How brokers can address racial equity in concrete ways

Cade said that equitable representation has been a problem specifically for the brokerage industry, where the average broker is a 57-year-old white male. He noted that he has attended panel discussions about diversity where no African Americans sat at the table.

“I may know five to seven African-American agencies across the country—that’s it,” Cade said. “When I walk into a client’s office, I’m the only professional in this space that they’ve seen who looks like me.”

Cade strongly believes in internships and mentoring as a way to address the shortage of opportunities for under-represented groups.

“You’ve got to look at the internship process,” Cade said. “When you start talking about giving these opportunities to folks who don’t all look the same—if they’ve got the skill set, maybe they’ve never thought about the insurance business, because no one ever offered it to them,” he said. “It becomes a matter of, how do you open yourself up to bringing those folks into the fold. One of the major places companies can focus in on is the historical black colleges and universities. I think there are opportunities out there, but you’ve got to get to those students early on.”

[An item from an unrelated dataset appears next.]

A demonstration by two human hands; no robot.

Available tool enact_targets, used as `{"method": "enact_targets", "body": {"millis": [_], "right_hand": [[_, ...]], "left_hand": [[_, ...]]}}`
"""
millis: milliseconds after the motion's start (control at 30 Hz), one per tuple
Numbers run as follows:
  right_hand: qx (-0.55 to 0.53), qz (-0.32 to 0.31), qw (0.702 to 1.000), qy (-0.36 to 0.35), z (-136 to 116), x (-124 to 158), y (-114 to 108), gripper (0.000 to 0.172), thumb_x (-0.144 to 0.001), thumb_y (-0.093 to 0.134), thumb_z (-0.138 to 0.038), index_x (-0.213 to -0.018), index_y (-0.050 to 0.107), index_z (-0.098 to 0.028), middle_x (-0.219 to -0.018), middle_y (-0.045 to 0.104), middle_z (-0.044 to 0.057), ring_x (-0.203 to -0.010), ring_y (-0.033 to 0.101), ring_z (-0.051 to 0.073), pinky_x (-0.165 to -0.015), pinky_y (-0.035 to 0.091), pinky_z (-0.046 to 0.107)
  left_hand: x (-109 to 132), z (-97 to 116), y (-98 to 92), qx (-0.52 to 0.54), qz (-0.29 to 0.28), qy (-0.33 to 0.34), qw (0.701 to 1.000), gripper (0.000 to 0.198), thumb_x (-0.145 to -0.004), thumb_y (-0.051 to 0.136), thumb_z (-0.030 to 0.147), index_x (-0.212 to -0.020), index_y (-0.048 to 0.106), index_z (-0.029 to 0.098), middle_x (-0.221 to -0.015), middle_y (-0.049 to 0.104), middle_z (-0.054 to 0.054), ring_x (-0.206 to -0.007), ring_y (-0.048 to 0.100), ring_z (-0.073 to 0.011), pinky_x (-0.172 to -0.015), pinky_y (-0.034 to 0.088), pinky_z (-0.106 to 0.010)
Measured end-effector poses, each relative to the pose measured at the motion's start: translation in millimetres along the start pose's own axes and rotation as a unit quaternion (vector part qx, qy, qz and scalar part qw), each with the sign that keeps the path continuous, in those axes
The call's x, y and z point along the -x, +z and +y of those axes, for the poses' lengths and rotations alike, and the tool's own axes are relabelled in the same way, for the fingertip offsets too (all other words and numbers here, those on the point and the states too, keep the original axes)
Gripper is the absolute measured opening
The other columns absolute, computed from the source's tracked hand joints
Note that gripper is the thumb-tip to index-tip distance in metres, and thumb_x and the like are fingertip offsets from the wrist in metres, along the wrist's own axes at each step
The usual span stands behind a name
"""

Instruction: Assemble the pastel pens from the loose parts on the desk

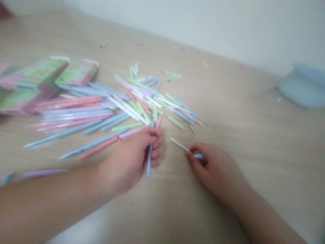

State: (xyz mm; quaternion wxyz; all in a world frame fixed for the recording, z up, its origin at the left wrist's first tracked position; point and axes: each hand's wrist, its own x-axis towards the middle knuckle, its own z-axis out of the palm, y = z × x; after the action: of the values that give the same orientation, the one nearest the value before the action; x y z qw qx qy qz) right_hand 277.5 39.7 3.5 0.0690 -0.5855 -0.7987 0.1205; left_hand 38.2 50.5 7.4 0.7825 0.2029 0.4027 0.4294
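Note:
My left hand (pixel 129 156) is closed around a blue pen barrel (pixel 148 166), which stands nearly upright in the picture and shows above and below the fingers. To its right, my right hand (pixel 220 169) pinches a thin white pen refill (pixel 179 145) between thumb and forefinger, its far end toward the upper left. A small light-blue piece (pixel 198 156) shows inside the curl of that hand; whether it joins the refill I cannot tell. Beyond the left hand lies a loose heap of pen parts, among them white pen barrels (pixel 127 109) and a green piece (pixel 175 122).
Pink-and-green boxes (pixel 76 73) stand at the left, near clear-wrapped pens (pixel 73 117). A pale blue object (pixel 302 86), blurred, sits at the right edge. Small scraps are scattered toward the white wall (pixel 193 23) behind the wooden tabletop (pixel 266 145).

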Motion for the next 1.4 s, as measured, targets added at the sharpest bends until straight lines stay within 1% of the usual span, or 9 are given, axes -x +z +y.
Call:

Lee said there are a number of ways for companies to address inequities through recruitment and professional relationships. “There are really three areas: the staffing area, the C-suite area, and the supplier diversity channel as well. All three of those areas need to be addressed,” he said. “If there’s not a deliberate strategy to address this, it’s never going to change.”

Working with minority-owned companies in the supply chain is an important way to tackle inequities in the business world, Lee noted. “When you’re engaging the supply chain, you get more bang for your buck—you can have a huge economic impact in those communities. Because those people are hiring people of color, they’re hiring women,” he said.

Romansky agreed that a broader approach to diversity can be fruitful. “Any time we’ve seen DEI go into not just talent processes but business processes, it begins to catch momentum,” she said. “We’re encouraging clients to think through where in their business cycle and strategy are there opportunities to include that commitment to DEI that you’ve made internally.”

Cade noted that with the country’s changing demographics, more diversity in the workplace—and in leadership—is something that makes sense financially. “From an economic standpoint, I’m saying, if I’m a capitalist, I don’t plan on stopping making money,” he said. “So if the country is changing, it makes sense for me to be the first to get after it. Diversity makes great business sense.”